#### [TASK INSTRUCTIONS]
Nothing should be left out: output all of the entries exactly.

#### [INFORMATION]
▬▬▬▬▬▬▬▬▬▬

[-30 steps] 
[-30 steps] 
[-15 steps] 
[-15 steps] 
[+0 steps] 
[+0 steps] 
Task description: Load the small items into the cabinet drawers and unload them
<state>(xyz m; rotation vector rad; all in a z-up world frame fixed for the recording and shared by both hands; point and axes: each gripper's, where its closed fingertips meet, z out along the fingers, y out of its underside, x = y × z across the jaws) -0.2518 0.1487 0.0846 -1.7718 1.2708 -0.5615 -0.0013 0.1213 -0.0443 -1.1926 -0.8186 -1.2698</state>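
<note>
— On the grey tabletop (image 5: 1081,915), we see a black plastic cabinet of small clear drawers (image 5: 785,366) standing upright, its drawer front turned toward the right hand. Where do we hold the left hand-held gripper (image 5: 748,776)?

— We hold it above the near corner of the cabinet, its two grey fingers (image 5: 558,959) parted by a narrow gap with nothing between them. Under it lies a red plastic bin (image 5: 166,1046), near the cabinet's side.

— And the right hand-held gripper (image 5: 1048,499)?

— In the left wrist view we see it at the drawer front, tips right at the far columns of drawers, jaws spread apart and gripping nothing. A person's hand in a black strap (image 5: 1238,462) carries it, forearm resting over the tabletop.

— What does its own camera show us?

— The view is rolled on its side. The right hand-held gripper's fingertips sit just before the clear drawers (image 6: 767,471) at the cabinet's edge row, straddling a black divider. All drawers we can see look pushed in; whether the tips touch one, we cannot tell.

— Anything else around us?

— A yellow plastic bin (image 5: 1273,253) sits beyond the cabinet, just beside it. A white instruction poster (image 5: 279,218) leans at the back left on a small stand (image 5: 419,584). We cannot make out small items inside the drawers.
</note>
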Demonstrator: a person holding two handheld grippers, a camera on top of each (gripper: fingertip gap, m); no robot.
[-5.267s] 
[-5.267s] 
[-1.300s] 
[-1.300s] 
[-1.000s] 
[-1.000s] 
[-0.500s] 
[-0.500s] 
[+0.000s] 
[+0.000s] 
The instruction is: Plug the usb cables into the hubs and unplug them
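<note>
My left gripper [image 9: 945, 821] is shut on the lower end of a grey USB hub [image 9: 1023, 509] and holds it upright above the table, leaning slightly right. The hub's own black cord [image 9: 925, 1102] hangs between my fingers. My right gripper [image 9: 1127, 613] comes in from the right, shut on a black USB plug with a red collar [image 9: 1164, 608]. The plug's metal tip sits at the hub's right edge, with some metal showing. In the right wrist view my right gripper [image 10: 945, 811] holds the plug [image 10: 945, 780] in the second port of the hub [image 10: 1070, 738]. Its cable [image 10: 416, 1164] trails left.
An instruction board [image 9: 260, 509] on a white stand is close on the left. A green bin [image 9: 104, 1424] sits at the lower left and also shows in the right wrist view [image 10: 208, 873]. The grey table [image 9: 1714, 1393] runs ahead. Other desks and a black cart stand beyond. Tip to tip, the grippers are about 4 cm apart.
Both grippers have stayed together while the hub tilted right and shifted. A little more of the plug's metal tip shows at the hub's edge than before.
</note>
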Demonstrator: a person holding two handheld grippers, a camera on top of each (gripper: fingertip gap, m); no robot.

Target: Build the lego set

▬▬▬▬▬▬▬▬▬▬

#### [THE ANSWER]
[-30 steps] 
[-30 steps] 
[-15 steps] 
[-15 steps] 
[+0 steps] 
[+0 steps] 
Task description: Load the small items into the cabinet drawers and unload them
<state>(xyz m; rotation vector rad; all in a z-up world frame fixed for the recording and shared by both hands; point and axes: each gripper's, where its closed fingertips meet, z out along the fingers, y out of its underside, x = y × z across the jaws) -0.2518 0.1487 0.0846 -1.7718 1.2708 -0.5615 -0.0013 0.1213 -0.0443 -1.1926 -0.8186 -1.2698</state>
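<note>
— On the grey tabletop (image 5: 1081,915), we see a black plastic cabinet of small clear drawers (image 5: 785,366) standing upright, its drawer front turned toward the right hand. Where do we hold the left hand-held gripper (image 5: 748,776)?

— We hold it above the near corner of the cabinet, its two grey fingers (image 5: 558,959) parted by a narrow gap with nothing between them. Under it lies a red plastic bin (image 5: 166,1046), near the cabinet's side.

— And the right hand-held gripper (image 5: 1048,499)?

— In the left wrist view we see it at the drawer front, tips right at the far columns of drawers, jaws spread apart and gripping nothing. A person's hand in a black strap (image 5: 1238,462) carries it, forearm resting over the tabletop.

— What does its own camera show us?

— The view is rolled on its side. The right hand-held gripper's fingertips sit just before the clear drawers (image 6: 767,471) at the cabinet's edge row, straddling a black divider. All drawers we can see look pushed in; whether the tips touch one, we cannot tell.

— Anything else around us?

— A yellow plastic bin (image 5: 1273,253) sits beyond the cabinet, just beside it. A white instruction poster (image 5: 279,218) leans at the back left on a small stand (image 5: 419,584). We cannot make out small items inside the drawers.
</note>
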Demonstrator: a person holding two handheld grippers, a camera on top of each (gripper: fingertip gap, m); no robot.
[-5.267s] 
[-5.267s] 
[-1.300s] 
[-1.300s] 
[-1.000s] 
[-1.000s] 
[-0.500s] 
[-0.500s] 
[+0.000s] 
[+0.000s] 
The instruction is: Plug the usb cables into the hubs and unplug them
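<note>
My left gripper [image 9: 945, 821] is shut on the lower end of a grey USB hub [image 9: 1023, 509] and holds it upright above the table, leaning slightly right. The hub's own black cord [image 9: 925, 1102] hangs between my fingers. My right gripper [image 9: 1127, 613] comes in from the right, shut on a black USB plug with a red collar [image 9: 1164, 608]. The plug's metal tip sits at the hub's right edge, with some metal showing. In the right wrist view my right gripper [image 10: 945, 811] holds the plug [image 10: 945, 780] in the second port of the hub [image 10: 1070, 738]. Its cable [image 10: 416, 1164] trails left.
An instruction board [image 9: 260, 509] on a white stand is close on the left. A green bin [image 9: 104, 1424] sits at the lower left and also shows in the right wrist view [image 10: 208, 873]. The grey table [image 9: 1714, 1393] runs ahead. Other desks and a black cart stand beyond. Tip to tip, the grippers are about 4 cm apart.
Both grippers have stayed together while the hub tilted right and shifted. A little more of the plug's metal tip shows at the hub's edge than before.
</note>
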Demonstrator: a person holding two handheld grippers, a camera on top of each (gripper: fingertip gap, m); no robot.

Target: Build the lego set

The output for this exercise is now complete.